*What needs to be done*. Write out every line below that contains "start".

Records contained in a dataset:
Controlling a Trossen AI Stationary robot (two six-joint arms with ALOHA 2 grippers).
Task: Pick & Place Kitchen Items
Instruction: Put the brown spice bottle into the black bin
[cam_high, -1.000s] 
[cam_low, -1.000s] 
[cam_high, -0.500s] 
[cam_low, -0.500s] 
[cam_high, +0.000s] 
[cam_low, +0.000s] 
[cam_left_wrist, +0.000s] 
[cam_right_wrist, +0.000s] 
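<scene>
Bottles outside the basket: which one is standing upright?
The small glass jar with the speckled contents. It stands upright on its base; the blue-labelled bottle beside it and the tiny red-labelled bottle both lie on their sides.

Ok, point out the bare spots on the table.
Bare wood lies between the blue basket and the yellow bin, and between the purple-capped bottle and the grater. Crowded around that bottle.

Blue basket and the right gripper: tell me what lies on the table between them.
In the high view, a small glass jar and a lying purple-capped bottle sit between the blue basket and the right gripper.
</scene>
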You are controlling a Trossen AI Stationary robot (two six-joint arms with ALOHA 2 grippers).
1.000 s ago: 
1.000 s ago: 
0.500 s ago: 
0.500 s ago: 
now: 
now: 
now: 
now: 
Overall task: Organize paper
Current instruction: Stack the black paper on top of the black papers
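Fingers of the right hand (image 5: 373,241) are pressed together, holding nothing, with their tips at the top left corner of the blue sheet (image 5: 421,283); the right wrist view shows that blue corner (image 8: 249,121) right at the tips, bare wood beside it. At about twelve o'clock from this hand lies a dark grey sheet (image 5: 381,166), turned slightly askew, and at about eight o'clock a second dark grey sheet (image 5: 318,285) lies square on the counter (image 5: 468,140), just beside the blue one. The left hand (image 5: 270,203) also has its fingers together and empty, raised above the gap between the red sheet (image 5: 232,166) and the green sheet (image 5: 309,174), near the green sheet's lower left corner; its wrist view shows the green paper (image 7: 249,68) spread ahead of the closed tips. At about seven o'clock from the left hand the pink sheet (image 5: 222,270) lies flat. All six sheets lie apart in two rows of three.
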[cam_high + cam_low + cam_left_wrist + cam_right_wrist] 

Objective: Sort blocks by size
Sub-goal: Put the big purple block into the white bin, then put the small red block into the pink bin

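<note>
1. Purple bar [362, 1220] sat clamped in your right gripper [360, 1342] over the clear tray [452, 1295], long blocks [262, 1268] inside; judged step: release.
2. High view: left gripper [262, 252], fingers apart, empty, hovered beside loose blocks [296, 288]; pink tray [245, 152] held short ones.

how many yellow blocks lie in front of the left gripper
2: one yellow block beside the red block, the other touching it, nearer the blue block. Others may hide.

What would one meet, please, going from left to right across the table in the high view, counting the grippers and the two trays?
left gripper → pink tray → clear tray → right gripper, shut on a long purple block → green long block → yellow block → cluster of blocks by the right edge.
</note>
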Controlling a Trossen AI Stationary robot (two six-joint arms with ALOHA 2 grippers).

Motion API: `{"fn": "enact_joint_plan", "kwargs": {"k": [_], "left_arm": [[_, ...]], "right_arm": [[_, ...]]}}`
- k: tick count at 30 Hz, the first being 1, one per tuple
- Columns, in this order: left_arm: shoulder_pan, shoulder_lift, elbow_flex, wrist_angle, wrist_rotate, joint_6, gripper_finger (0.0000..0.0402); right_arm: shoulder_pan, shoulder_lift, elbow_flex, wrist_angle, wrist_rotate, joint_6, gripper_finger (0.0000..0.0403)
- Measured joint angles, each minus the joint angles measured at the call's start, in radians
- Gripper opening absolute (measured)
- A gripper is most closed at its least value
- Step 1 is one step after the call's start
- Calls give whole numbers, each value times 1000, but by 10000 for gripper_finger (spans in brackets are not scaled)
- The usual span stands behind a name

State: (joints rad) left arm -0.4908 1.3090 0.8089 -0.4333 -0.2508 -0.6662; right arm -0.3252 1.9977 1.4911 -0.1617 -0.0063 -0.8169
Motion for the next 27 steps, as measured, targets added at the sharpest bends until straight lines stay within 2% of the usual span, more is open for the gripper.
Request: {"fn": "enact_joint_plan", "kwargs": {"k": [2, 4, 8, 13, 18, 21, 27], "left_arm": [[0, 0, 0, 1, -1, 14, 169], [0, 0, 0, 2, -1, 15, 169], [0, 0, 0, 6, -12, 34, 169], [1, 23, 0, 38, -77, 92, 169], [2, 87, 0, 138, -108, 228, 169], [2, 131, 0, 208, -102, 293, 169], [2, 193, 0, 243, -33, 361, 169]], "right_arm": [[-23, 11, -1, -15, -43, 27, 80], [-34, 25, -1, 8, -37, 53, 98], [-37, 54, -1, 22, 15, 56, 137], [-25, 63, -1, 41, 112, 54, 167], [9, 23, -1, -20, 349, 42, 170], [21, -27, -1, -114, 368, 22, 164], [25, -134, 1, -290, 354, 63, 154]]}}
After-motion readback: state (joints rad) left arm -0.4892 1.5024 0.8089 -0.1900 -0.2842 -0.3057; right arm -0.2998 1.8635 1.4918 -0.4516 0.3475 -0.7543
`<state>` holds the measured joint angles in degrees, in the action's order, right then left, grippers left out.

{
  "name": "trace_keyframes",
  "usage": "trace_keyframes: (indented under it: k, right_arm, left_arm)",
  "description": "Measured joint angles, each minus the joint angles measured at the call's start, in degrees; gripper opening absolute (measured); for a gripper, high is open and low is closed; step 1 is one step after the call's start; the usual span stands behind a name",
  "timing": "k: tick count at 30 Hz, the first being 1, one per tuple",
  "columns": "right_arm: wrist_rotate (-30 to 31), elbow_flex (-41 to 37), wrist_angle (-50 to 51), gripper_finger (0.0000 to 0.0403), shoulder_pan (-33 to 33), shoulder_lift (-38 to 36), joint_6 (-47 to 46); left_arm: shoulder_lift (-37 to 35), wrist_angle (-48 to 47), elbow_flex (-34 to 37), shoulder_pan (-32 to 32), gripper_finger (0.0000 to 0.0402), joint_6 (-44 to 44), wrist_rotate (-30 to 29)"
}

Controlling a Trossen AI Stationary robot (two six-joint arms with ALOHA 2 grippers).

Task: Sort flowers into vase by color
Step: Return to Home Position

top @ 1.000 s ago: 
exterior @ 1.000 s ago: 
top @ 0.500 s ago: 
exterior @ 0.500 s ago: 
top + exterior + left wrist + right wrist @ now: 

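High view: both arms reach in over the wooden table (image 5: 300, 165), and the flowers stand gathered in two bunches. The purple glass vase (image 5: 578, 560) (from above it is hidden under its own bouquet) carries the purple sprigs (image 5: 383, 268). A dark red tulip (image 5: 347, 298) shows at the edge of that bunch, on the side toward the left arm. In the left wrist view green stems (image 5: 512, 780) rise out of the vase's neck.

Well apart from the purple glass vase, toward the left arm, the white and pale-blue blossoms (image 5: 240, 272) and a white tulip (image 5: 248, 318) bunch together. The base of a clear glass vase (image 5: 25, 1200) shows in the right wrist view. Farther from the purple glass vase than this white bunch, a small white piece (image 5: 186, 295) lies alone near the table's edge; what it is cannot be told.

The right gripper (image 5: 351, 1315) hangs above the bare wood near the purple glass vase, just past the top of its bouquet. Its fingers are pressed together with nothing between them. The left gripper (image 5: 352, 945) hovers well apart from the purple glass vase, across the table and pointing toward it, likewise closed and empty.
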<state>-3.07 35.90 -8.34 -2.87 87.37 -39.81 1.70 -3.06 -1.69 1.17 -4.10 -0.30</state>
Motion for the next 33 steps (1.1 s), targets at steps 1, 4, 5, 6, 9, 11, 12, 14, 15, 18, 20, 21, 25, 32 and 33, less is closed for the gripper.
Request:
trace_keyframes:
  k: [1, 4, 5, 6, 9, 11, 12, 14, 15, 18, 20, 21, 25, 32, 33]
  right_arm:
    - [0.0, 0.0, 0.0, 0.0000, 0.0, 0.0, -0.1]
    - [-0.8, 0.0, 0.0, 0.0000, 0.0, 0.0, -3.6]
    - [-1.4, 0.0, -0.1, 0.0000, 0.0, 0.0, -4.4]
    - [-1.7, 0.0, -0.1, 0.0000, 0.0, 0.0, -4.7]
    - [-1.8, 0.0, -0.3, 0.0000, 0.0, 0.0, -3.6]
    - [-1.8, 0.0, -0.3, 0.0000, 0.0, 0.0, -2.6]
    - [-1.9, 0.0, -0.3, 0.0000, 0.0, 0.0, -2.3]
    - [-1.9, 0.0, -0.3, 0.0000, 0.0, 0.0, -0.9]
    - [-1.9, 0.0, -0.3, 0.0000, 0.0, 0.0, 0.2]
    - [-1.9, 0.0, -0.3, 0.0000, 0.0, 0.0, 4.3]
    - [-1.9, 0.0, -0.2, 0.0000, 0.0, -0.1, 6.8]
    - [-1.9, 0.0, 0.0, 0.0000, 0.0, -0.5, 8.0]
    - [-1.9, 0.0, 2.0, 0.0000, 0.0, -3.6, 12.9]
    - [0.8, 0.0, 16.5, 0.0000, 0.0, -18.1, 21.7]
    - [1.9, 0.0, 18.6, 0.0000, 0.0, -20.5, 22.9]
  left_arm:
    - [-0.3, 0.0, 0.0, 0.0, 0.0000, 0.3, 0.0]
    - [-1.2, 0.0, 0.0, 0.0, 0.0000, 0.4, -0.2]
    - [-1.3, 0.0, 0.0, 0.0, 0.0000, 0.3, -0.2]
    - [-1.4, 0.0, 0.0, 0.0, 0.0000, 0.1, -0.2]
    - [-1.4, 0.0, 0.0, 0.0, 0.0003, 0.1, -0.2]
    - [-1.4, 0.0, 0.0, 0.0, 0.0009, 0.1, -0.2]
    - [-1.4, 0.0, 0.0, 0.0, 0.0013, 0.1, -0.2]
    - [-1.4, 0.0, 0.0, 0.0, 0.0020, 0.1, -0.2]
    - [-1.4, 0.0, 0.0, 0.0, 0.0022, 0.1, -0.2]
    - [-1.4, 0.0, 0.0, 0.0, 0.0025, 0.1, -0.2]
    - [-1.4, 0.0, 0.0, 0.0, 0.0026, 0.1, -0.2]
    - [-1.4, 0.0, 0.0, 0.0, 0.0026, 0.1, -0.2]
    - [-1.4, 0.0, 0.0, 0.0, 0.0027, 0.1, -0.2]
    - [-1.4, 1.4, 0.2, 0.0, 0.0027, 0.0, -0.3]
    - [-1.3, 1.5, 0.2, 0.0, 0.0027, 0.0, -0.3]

*Written answer*.
- Measured joint angles, each minus the joint angles measured at the call's start, in radians
- Step 1 is one step after the call's start
  "description": "Measured joint angles, each minus the joint angles measured at the call's start, in degrees; gripper opening absolute (measured); for a gripper, high is open and low is closed; step 1 is one step after the call's start; the usual span stands behind a name",

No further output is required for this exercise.